All through the morning of my test, Rachel's birthday, I kept thinking of you. It was impossible not to as the two events, my test and her birth, had melded in my head. I remember looking up from my exam and thinking "I can't wait to get home and check Stacy's blog."
I think of you often on different dates that are significant to you, as many of them are somehow significant to me as well. It's kinda weird, actually.

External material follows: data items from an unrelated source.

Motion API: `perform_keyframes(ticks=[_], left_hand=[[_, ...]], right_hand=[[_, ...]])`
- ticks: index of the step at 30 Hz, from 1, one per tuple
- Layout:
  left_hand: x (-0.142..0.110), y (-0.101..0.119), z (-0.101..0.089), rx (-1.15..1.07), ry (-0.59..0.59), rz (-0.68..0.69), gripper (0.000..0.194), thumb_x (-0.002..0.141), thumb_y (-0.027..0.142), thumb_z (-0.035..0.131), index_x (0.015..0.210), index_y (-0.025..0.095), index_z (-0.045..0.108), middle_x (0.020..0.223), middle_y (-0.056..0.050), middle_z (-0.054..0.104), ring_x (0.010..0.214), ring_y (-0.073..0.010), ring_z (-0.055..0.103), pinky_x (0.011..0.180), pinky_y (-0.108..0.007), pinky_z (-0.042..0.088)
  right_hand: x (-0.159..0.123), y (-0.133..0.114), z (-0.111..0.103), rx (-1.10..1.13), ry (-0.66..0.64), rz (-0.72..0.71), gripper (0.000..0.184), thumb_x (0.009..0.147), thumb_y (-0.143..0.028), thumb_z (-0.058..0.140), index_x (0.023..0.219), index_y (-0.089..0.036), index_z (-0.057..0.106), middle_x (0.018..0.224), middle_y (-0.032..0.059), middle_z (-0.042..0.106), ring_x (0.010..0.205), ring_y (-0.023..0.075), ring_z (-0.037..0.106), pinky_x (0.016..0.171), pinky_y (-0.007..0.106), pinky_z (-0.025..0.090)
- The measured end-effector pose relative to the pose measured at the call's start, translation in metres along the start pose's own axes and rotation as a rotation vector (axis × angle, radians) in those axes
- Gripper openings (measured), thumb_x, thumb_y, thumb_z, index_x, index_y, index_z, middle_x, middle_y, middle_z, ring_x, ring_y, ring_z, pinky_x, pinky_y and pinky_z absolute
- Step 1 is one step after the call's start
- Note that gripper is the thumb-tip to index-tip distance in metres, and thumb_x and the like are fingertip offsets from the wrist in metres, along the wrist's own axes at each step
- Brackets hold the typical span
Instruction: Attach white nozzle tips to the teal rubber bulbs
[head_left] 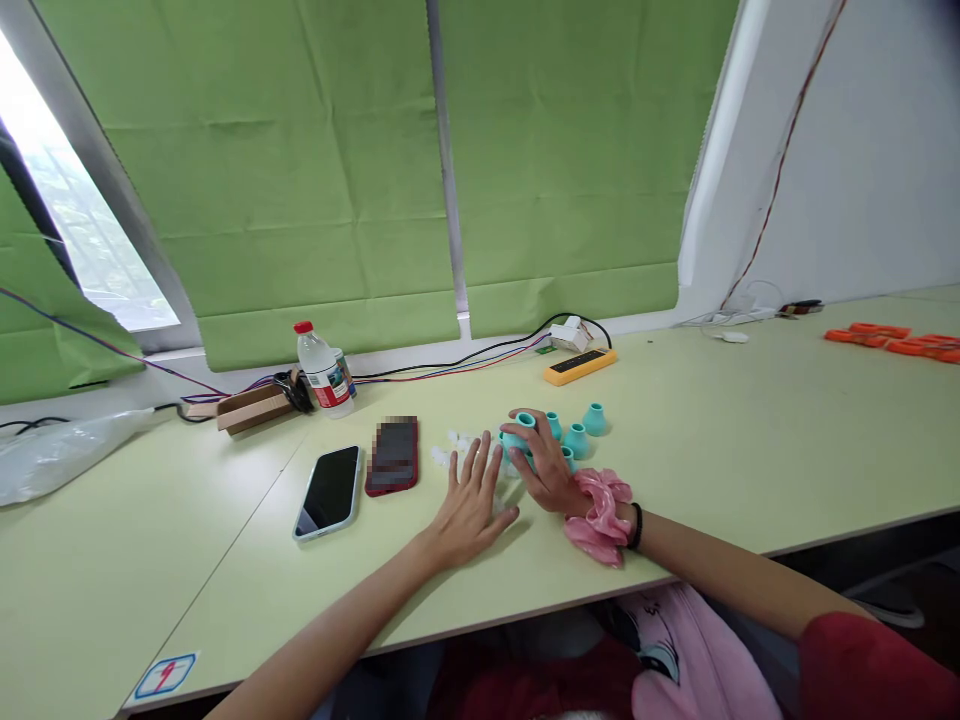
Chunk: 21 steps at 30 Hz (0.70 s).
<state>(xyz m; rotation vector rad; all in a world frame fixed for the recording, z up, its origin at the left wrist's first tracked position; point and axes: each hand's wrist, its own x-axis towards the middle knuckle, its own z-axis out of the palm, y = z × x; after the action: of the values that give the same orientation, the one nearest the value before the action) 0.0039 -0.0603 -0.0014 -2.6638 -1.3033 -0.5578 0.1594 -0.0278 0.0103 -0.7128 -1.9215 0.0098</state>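
Note:
My left hand (466,512) lies palm down with fingers spread, beside and partly over small whitish translucent pieces (459,440) scattered on the tabletop. No held object shows in it. With thumb and fingers, my right hand (546,468) grips a small teal vase-shaped piece (517,432), its round opening tilted up toward me. Around that hand stand several more teal pieces of the same shape, one of them (595,419) farthest right and another (576,440) near my knuckles. Others are partly hidden behind my fingers. A pink scrunchie (600,515) and a black band circle my right wrist.
Two phones, one pale-cased (328,494) and one red-cased (393,456), lie left of my hands. Behind are a water bottle (325,372), an open cardboard box (255,408), cables and a yellow power strip (580,367). Orange-handled scissors (868,335) rest far right.

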Motion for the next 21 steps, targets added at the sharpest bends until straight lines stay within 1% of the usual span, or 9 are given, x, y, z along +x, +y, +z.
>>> perform_keyframes(ticks=[3, 5, 7, 9, 11, 13, 16, 19, 21], left_hand=[[-0.001, -0.003, 0.01, 0.003, -0.104, 0.01, 0.052, 0.085, 0.035, 0.019, 0.13, 0.023, -0.003, 0.138, -0.008, -0.002, 0.124, -0.025, -0.003, 0.095, -0.053, 0.008], [-0.002, -0.008, 0.015, -0.008, -0.158, -0.01, 0.049, 0.085, 0.033, 0.017, 0.13, 0.026, -0.003, 0.138, -0.006, 0.0, 0.124, -0.0244, -0.001, 0.094, -0.054, 0.01], [-0.002, -0.013, 0.016, -0.019, -0.181, -0.031, 0.048, 0.085, 0.034, 0.016, 0.13, 0.027, -0.001, 0.138, -0.006, 0.002, 0.124, -0.0245, 0.0, 0.095, -0.053, 0.011], [-0.001, -0.015, 0.015, -0.025, -0.187, -0.036, 0.047, 0.085, 0.035, 0.017, 0.129, 0.03, 0.004, 0.138, -0.004, 0.003, 0.124, -0.0253, 0.001, 0.095, -0.053, 0.011], [-0.001, -0.016, 0.012, -0.026, -0.187, -0.039, 0.045, 0.085, 0.037, 0.019, 0.128, 0.033, 0.009, 0.138, -0.003, 0.005, 0.124, -0.0267, 0.002, 0.094, -0.055, 0.011], [0.0, -0.016, 0.01, -0.024, -0.189, -0.044, 0.043, 0.085, 0.037, 0.02, 0.127, 0.035, 0.014, 0.138, -0.002, 0.007, 0.124, -0.0284, 0.004, 0.092, -0.057, 0.011], [0.0, -0.016, 0.007, -0.024, -0.189, -0.045, 0.042, 0.084, 0.037, 0.021, 0.126, 0.035, 0.017, 0.137, -0.003, 0.01, 0.123, -0.0301, 0.007, 0.091, -0.059, 0.012], [0.0, -0.017, 0.007, -0.03, -0.187, -0.043, 0.043, 0.084, 0.038, 0.022, 0.126, 0.035, 0.018, 0.137, -0.003, 0.012, 0.122, -0.0299, 0.011, 0.091, -0.059, 0.012], [0.0, -0.017, 0.007, -0.032, -0.174, -0.046, 0.043, 0.084, 0.038, 0.023, 0.126, 0.035, 0.018, 0.136, -0.003, 0.014, 0.122, -0.0294, 0.013, 0.091, -0.058, 0.012]], right_hand=[[0.008, 0.014, -0.005, -0.057, 0.115, -0.072, 0.029, 0.078, -0.019, 0.042, 0.106, -0.025, 0.038, 0.113, 0.0084, 0.035, 0.103, 0.0206, 0.039, 0.082, 0.038, 0.037], [0.018, 0.028, -0.016, -0.112, 0.231, -0.11, 0.032, 0.075, -0.019, 0.046, 0.105, -0.026, 0.035, 0.113, 0.0076, 0.036, 0.103, 0.021, 0.04, 0.082, 0.04, 0.037], [0.029, 0.044, -0.03, -0.18, 0.333, -0.098, 0.036, 0.074, -0.021, 0.048, 0.107, -0.025, 0.032, 0.112, 0.0084, 0.038, 0.104, 0.0218, 0.039, 0.083, 0.041, 0.036], [0.038, 0.061, -0.045, -0.246, 0.368, -0.006, 0.041, 0.074, -0.023, 0.047, 0.111, -0.022, 0.029, 0.111, 0.0093, 0.04, 0.105, 0.0217, 0.038, 0.084, 0.039, 0.036], [0.045, 0.078, -0.057, -0.329, 0.345, 0.127, 0.042, 0.075, -0.025, 0.045, 0.113, -0.018, 0.029, 0.111, 0.0105, 0.041, 0.104, 0.0219, 0.039, 0.083, 0.037, 0.037], [0.047, 0.095, -0.064, -0.417, 0.252, 0.213, 0.036, 0.074, -0.025, 0.044, 0.108, -0.017, 0.037, 0.107, 0.01, 0.045, 0.102, 0.0221, 0.041, 0.082, 0.035, 0.037], [0.044, 0.118, -0.069, -0.539, 0.089, 0.367, 0.032, 0.069, -0.023, 0.048, 0.1, -0.019, 0.046, 0.102, 0.0078, 0.048, 0.095, 0.0224, 0.046, 0.077, 0.032, 0.039], [0.038, 0.138, -0.072, -0.65, -0.025, 0.556, 0.034, 0.064, -0.023, 0.052, 0.097, -0.021, 0.048, 0.098, 0.006, 0.051, 0.087, 0.0225, 0.049, 0.069, 0.031, 0.039], [0.033, 0.148, -0.073, -0.684, -0.109, 0.672, 0.035, 0.06, -0.024, 0.054, 0.095, -0.021, 0.05, 0.093, 0.0055, 0.053, 0.082, 0.0224, 0.05, 0.063, 0.03, 0.039]])
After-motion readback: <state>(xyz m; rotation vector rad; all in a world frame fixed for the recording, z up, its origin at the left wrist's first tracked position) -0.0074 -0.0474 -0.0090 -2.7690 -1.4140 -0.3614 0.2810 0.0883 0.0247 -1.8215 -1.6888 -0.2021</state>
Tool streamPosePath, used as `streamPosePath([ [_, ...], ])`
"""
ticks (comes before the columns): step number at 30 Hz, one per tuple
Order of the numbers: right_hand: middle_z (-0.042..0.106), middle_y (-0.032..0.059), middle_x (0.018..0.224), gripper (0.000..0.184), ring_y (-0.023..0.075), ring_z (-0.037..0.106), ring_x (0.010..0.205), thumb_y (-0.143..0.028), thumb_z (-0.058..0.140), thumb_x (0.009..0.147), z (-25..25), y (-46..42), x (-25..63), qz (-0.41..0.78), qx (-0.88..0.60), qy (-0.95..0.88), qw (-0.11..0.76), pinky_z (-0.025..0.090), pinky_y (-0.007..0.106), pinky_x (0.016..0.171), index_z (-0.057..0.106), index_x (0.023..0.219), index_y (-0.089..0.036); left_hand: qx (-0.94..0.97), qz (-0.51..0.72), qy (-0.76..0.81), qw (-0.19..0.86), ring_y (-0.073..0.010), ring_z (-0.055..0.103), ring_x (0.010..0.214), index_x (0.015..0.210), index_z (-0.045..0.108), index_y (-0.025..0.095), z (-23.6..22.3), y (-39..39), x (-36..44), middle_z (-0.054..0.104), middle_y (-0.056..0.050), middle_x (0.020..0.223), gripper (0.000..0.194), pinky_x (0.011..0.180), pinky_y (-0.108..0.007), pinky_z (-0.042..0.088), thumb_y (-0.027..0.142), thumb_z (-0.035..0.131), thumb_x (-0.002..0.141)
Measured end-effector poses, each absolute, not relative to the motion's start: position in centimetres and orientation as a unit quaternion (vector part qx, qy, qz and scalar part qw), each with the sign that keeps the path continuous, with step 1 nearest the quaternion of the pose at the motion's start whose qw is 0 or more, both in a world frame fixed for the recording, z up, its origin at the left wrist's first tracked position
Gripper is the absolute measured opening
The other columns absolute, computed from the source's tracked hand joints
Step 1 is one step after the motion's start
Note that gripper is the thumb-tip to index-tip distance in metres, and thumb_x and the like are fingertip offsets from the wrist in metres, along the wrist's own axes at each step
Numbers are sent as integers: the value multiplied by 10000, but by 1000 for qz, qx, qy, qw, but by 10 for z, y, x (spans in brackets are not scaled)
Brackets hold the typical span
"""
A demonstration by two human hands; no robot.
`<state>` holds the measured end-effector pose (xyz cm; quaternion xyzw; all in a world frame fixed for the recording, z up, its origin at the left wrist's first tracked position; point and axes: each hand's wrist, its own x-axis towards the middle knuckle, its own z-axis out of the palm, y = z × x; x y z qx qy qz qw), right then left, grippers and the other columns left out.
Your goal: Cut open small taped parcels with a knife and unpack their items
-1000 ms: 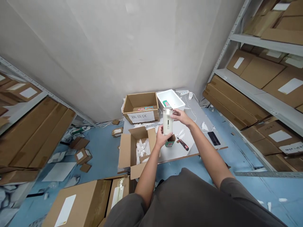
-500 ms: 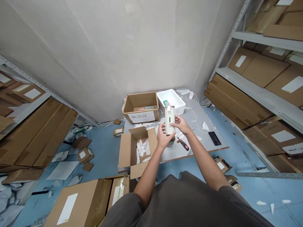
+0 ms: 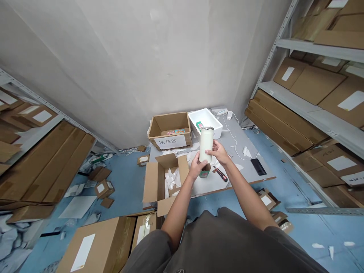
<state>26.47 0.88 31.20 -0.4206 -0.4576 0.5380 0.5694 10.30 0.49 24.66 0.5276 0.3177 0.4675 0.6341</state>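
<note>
A cream-white tumbler (image 3: 206,144) with a metal-rimmed top is held upright between both hands above the table. My left hand (image 3: 196,167) grips it low on the left side. My right hand (image 3: 219,152) closes on its right side, fingers across the lower half. Just below stands a small green box (image 3: 204,171), open at the top. A red and black utility knife (image 3: 220,174) lies on the table to its right. To the left, an open carton (image 3: 153,182) holds white paper scraps.
Behind the hands stand a labelled cardboard box (image 3: 170,141) and a white foam box (image 3: 217,131) with a green packet inside. A phone (image 3: 258,167) lies near the right end of the table (image 3: 241,151). Shelves of cartons (image 3: 318,81) rise on both sides; boxes and scraps litter the floor.
The tumbler has been turned in the hands: the side with the dark marking faced me before, now a plain side does. It has shifted slightly right, uncovering more of the green box.
</note>
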Motion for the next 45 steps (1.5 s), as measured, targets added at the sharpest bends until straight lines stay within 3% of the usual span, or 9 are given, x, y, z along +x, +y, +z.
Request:
streamPosePath([
  [5,697,131,1355,873,311,733,1126,-553,984,592,300,7,254,461,-483,-439,600,617,481,979,565,1305,-272,505,550,429,509,-281,703,1203,1548,409,267,243,-7,122,633,-137,1405,1063,1020,-408,578,452,992,678],
  [11,676,130,1377,974,316,724,1159,-544,998,583,299,5,259,457,-484,-457,590,617,484,991,517,1393,-295,528,541,410,511,-281,683,1230,1381,533,250,242,-5,115,645,-137,1398,825,1023,-418,573,480,965,717],
  [16,701,101,1363,972,321,705,1225,-523,992,608,307,6,266,525,-427,-490,549,593,484,1057,528,1436,-313,532,516,340,579,-296,677,1229,1318,588,236,238,4,100,687,-116,1318,816,1057,-441,557,626,950,699],
  [18,719,99,1341,962,326,706,1229,-504,1001,595,307,8,267,533,-421,-489,547,585,493,1075,547,1419,-302,532,503,330,596,-299,681,1227,1377,573,235,238,4,95,683,-121,1318,864,1046,-435,563,649,933,711],
  [23,704,135,1353,1061,334,719,1187,-519,1008,568,300,12,260,470,-489,-465,569,603,514,1033,507,1473,-279,560,507,410,511,-288,678,1223,1596,417,301,245,-8,99,593,-142,1478,1098,1019,-426,573,484,991,677],
  [26,698,139,1352,1141,335,714,1187,-532,1014,555,298,10,255,439,-511,-470,571,612,509,1017,468,1525,-286,571,514,453,452,-305,673,1224,1559,477,292,247,-12,105,621,-141,1465,1002,1049,-454,562,424,981,702],
  [33,744,97,1253,1051,327,733,1166,-519,993,605,305,5,265,522,-439,-486,547,604,507,1032,513,1514,-301,546,517,340,565,-320,655,1298,1481,505,243,244,-6,100,644,-152,1436,912,1061,-446,566,589,907,739],
  [40,704,121,1286,1181,344,694,1203,-509,1019,539,302,7,259,402,-537,-471,573,618,494,993,481,1566,-281,544,515,423,511,-297,677,1226,1490,507,264,242,-5,107,635,-147,1439,993,1018,-432,577,470,997,651],
  [45,717,101,1347,928,324,697,1224,-536,977,630,313,3,264,504,-448,-493,549,594,478,1060,607,1442,-277,540,482,311,616,-328,679,1248,1388,580,228,243,5,96,697,-133,1345,879,1033,-448,576,637,930,693],
])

I don't know what my future holds, or how many children I may have, but God has used your blog to open my heart to the possibility of having a disabled child, either by birth or by adoption. I've also been made more aware of the pain and grieving that goes with losing a child: something my mom didn't experience so I didn't see growing up.
Love always Elisha.
"I was at work, working in the Neonatal step down unit, night shift. It was 2011. A girl who is friends w/ Jill (not sure her new last name) told me your and Rachel's story. I felt drawn to read your blog, and when I saw the picture of your side profile, pregnant with Rachel, I remember thinking how beautiful that pic. was. I wanted to know your whole journey, and it truly changed my life. you and your girl." - Lori
"I was in the waiting room at Maine Med with other family and friends who had gathered to support you and Matt. I remember walking around a lot. There's a lot of snapshots in my mind from that day. Your dad showing Jailyn and Desirae some game on the computer. The clock on the wall that seemed to move too fast and stand still all at once. The helicopters taking off and landing - wondering about the peoples who's lives were changed / saved by those whirlybirds. My bag packed with a weeks worth of "safe foods" for Sam. The clock again. Eating pizza in the cafe with Kim. The huge kick Rachel gave my hand just as you were being wheeled out of your room. Matt smiling through tears. The clock.......... Finally Meagan is there in the middle of the room. You could only have one other person in the O.R. with you and you chose her to share this moment with - not knowing she would be the only person other than you and Matt to meet Rachel this side of Heaven. She would bring the news we hoped to never hear. Looking flushed, sweaty & speaking fast as if the words hurt her tongue - she said Rachel was born alive but had already gone. I don't remember the rest of what she said. I was so sad I didn't get to hold her. My heart broke and I'm not sure I will ever be the same." -Mom (Rachel's Nana)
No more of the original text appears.